Aim of the task ▸ Copy nothing from the entries below except the lines from the one containing "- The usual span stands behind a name" through the one containing "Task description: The", and copy those exactly.

━━━━━━━━

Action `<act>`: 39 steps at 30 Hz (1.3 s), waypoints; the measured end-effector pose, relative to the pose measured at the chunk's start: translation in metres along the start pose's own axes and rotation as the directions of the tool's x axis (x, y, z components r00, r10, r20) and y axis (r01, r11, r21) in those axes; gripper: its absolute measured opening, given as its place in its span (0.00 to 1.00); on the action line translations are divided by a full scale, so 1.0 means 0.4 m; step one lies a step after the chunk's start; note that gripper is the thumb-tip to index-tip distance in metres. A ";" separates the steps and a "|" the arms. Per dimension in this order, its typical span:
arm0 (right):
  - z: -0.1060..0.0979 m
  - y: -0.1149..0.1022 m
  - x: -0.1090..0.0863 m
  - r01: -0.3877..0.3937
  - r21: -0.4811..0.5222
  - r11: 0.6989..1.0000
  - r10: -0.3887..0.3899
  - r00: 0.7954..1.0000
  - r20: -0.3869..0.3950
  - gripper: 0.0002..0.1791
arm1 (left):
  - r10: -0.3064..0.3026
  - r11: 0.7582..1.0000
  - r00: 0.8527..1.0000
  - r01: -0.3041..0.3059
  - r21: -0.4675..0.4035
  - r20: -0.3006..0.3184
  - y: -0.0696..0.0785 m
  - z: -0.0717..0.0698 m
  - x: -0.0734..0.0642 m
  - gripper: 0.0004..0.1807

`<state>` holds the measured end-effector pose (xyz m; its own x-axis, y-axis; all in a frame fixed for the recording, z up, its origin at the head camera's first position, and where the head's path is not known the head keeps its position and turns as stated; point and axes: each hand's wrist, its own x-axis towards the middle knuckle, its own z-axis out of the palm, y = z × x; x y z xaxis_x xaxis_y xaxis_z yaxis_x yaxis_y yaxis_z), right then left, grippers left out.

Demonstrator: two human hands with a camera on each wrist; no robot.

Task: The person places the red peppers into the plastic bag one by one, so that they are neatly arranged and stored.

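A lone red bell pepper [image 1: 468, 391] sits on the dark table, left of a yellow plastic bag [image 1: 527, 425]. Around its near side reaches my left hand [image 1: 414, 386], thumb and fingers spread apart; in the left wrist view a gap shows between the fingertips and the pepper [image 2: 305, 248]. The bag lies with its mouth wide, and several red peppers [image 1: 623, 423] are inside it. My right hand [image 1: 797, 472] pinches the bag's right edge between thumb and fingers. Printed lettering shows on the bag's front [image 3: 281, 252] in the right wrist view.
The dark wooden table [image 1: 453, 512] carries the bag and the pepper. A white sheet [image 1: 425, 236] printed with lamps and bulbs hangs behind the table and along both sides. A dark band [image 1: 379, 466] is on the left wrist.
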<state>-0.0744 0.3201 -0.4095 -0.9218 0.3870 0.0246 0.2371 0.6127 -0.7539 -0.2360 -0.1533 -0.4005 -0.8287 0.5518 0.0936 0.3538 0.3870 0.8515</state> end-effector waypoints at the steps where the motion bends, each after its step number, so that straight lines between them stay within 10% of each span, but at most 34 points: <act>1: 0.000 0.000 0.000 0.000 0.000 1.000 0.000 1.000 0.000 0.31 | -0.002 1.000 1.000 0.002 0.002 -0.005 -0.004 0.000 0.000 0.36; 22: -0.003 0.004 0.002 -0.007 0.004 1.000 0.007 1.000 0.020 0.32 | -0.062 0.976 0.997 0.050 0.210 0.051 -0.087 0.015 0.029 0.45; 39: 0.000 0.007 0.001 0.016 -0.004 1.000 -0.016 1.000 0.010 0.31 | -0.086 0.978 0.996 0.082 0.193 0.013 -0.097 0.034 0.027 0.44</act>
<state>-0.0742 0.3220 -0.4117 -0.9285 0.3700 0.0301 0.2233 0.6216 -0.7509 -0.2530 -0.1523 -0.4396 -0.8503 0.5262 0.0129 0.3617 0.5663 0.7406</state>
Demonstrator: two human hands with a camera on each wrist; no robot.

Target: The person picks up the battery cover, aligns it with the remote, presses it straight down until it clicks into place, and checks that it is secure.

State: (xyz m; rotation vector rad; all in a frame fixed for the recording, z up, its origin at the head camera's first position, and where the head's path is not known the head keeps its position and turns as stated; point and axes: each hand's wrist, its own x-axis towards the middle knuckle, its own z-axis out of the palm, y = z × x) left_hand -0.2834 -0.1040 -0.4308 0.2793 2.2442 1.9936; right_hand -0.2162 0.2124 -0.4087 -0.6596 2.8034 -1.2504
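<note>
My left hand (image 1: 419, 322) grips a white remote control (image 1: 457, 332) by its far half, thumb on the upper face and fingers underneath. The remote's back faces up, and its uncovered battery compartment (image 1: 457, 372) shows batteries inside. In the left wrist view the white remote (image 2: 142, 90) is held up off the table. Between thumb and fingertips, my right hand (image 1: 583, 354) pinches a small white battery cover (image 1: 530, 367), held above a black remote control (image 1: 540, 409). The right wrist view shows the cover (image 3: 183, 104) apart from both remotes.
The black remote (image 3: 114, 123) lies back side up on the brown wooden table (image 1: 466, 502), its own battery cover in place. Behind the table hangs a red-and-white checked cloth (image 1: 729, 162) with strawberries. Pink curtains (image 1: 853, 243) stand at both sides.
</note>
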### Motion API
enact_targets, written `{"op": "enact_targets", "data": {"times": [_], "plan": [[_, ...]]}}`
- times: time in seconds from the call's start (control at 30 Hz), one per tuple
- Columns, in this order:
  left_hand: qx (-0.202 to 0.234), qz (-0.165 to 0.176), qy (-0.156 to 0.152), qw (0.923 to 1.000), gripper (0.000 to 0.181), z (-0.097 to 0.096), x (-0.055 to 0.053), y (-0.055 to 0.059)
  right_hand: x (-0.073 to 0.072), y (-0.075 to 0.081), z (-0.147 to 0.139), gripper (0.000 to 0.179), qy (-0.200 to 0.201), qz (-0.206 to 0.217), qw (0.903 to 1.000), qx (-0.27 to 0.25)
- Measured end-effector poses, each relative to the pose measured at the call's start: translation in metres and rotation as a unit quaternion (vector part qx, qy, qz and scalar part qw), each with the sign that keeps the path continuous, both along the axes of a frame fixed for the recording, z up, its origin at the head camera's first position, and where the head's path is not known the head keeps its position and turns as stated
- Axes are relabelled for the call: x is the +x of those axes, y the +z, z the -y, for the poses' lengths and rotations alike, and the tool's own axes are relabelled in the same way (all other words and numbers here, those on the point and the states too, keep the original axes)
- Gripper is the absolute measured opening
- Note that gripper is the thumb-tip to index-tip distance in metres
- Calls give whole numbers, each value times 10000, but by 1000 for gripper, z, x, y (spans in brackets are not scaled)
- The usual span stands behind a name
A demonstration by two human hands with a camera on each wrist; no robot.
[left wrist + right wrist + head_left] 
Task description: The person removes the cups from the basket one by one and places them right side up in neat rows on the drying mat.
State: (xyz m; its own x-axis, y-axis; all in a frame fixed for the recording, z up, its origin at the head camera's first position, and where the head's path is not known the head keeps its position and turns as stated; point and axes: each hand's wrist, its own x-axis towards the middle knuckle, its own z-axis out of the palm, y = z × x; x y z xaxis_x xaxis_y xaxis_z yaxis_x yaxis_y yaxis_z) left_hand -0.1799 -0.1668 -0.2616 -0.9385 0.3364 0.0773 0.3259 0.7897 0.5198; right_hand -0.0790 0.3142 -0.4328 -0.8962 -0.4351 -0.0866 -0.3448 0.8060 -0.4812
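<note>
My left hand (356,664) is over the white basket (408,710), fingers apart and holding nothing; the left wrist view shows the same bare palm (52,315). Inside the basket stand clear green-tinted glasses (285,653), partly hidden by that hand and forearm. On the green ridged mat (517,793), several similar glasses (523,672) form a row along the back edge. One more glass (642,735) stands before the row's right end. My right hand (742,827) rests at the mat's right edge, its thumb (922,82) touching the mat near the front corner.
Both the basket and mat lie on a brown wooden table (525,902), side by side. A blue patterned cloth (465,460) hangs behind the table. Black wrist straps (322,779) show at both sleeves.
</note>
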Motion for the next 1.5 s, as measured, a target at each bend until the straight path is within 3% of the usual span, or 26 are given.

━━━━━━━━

Written response ▸
- The usual span stands behind a name
A demonstration by two human hands with a camera on each wrist; no robot.
[left wrist + right wrist + head_left] 
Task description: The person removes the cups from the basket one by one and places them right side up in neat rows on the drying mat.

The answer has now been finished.